Beetle may pack a big punch in curbing salt cedar

Non-native vegetation’s infiltration to the greater Southwest has caused its share of ecosystem concerns over the years. Now Heather Bateman is looking at the effectiveness of some of the methods employed to help control invasive species, especially salt cedar, along the Virgin River.

Salt cedar or Tamarisk, a non-native tree of Eurasian/African origin, is a deciduous shrub or small tree that was first brought to the western United States in the early 1800s. The Virgin River, which flows from Zion National Park in Utah through the northwest corner of Arizona into northeastern Nevada where it empties into Lake Mead, is overwhelmed with salt cedar where it can have detrimental effects on native plants and habitat quality.

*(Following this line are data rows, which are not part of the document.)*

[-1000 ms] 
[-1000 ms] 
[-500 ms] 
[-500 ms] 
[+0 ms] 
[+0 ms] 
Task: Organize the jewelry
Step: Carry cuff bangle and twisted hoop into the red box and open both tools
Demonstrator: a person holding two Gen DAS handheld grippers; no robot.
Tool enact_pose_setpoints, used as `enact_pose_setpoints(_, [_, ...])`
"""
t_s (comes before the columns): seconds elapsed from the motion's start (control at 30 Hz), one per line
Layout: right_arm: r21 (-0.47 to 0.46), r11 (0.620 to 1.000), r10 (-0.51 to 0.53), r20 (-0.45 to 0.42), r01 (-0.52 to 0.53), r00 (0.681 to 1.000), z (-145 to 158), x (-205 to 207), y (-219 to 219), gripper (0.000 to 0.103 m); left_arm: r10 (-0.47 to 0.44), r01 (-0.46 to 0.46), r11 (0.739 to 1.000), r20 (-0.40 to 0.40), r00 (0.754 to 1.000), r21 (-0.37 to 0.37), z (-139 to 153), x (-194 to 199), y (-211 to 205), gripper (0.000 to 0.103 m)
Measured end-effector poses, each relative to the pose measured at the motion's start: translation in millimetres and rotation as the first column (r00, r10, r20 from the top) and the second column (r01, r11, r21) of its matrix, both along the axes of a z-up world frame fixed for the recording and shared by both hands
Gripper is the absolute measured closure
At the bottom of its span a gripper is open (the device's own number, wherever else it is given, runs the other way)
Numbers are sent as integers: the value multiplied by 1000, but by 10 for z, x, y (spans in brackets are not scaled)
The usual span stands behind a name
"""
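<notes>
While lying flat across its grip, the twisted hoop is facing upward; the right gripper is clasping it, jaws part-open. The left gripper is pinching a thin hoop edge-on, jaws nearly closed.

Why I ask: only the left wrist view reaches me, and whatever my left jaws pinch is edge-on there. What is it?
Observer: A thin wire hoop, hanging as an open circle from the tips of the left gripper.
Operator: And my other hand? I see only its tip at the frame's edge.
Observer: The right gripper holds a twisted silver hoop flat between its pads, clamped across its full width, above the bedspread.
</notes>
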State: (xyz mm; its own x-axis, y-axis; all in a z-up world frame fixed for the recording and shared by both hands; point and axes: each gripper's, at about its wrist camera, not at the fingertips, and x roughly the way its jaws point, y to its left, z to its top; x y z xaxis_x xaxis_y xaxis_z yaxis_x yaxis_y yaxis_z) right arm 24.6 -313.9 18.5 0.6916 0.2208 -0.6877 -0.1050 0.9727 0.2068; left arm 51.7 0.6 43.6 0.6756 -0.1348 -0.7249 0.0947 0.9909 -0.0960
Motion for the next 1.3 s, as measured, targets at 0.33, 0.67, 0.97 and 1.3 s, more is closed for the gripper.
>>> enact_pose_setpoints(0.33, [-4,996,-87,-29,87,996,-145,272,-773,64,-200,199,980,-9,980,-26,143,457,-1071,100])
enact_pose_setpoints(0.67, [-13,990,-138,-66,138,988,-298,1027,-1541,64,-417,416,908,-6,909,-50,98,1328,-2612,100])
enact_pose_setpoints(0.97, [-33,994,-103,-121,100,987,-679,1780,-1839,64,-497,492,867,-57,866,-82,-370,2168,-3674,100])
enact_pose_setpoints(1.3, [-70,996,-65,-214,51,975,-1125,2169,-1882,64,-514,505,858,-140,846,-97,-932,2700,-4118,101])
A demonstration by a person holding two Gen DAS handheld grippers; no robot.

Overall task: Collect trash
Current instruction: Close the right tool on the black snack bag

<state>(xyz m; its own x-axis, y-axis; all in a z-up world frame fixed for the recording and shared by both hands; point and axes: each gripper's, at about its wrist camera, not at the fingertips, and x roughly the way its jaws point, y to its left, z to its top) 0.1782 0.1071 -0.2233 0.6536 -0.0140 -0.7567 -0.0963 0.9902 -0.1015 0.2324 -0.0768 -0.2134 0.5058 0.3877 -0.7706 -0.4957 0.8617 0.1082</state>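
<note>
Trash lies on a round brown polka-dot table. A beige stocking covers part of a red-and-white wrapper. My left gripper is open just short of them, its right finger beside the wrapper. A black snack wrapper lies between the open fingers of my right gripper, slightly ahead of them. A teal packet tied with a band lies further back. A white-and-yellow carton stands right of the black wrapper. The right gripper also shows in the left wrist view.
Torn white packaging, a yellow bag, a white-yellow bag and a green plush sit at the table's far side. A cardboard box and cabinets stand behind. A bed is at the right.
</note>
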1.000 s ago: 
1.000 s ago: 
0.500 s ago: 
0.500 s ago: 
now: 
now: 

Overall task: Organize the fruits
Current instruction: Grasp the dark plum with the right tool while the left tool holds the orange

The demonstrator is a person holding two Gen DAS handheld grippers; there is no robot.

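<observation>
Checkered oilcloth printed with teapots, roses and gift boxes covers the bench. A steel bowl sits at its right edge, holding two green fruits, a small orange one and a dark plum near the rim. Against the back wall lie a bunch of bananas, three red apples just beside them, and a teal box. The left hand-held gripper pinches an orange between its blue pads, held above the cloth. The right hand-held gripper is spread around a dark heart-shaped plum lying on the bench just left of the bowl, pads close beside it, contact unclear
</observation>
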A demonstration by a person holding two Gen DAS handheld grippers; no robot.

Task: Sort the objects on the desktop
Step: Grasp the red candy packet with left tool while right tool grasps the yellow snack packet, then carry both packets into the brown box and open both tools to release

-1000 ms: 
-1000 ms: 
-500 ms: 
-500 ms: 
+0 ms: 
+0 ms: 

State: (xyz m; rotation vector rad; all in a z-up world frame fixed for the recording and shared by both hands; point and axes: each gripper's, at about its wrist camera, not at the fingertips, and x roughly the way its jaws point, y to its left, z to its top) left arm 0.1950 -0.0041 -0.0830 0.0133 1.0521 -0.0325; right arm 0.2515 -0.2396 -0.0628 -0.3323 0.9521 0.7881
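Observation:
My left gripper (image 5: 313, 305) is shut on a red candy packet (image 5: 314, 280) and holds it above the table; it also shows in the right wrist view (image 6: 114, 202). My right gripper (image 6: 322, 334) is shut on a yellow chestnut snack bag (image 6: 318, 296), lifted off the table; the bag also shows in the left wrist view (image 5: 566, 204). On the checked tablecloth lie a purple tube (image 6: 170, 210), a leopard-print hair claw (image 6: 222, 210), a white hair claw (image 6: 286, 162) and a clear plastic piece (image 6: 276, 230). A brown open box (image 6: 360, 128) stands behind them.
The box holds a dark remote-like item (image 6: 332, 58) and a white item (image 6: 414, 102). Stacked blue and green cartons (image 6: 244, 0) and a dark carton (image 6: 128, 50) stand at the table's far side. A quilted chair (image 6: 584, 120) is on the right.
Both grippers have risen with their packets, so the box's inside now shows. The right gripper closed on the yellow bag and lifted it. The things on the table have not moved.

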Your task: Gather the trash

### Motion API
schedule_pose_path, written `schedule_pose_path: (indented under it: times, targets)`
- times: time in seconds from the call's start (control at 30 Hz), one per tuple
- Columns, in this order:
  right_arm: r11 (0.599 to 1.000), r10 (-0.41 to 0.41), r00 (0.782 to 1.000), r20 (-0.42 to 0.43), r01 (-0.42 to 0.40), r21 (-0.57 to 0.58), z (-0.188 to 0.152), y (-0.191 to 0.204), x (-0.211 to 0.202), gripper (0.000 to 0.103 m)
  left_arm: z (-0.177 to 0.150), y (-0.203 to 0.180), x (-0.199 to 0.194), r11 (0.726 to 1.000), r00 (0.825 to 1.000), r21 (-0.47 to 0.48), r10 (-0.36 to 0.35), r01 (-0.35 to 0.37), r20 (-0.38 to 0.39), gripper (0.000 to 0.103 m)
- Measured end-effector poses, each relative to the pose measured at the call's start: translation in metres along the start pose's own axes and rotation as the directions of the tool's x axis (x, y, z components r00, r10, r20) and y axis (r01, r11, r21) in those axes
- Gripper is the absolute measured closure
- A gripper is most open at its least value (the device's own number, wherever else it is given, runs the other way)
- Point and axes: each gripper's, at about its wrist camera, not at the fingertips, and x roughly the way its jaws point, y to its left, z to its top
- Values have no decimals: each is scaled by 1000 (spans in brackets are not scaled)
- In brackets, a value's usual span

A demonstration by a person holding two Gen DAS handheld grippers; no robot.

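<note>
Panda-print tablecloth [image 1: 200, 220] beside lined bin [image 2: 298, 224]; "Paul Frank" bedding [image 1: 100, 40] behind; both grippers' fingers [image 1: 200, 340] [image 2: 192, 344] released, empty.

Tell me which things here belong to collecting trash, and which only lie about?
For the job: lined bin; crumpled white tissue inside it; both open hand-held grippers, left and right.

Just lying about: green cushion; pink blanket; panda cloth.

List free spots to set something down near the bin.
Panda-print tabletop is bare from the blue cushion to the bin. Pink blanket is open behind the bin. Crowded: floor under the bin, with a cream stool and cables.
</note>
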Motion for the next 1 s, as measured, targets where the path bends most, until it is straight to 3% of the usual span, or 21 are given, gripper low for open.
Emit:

“A healthy riparian ecosystem will have a diverse range of vegetation,” says Bateman, assistant professor in the Department of Applied Sciences and Mathematics in the College of Technology and Innovation at ASU’s Polytechnic campus. “Salt cedar is a concern because it can grow in dense single species plant populations, displacing native plants and altering wildlife habitat.”

Bateman studies riparian ecosystems, the vegetated area along rivers and streams where land meets water. She studies how wildlife populations respond to habitat alteration, with a particular interest in amphibians, reptiles, small mammals and birds.

Though riparian ecosystems take up a small part of the landscape, they are important because many wildlife species will use these zones at some point in their life cycle for foraging, nesting and commuting.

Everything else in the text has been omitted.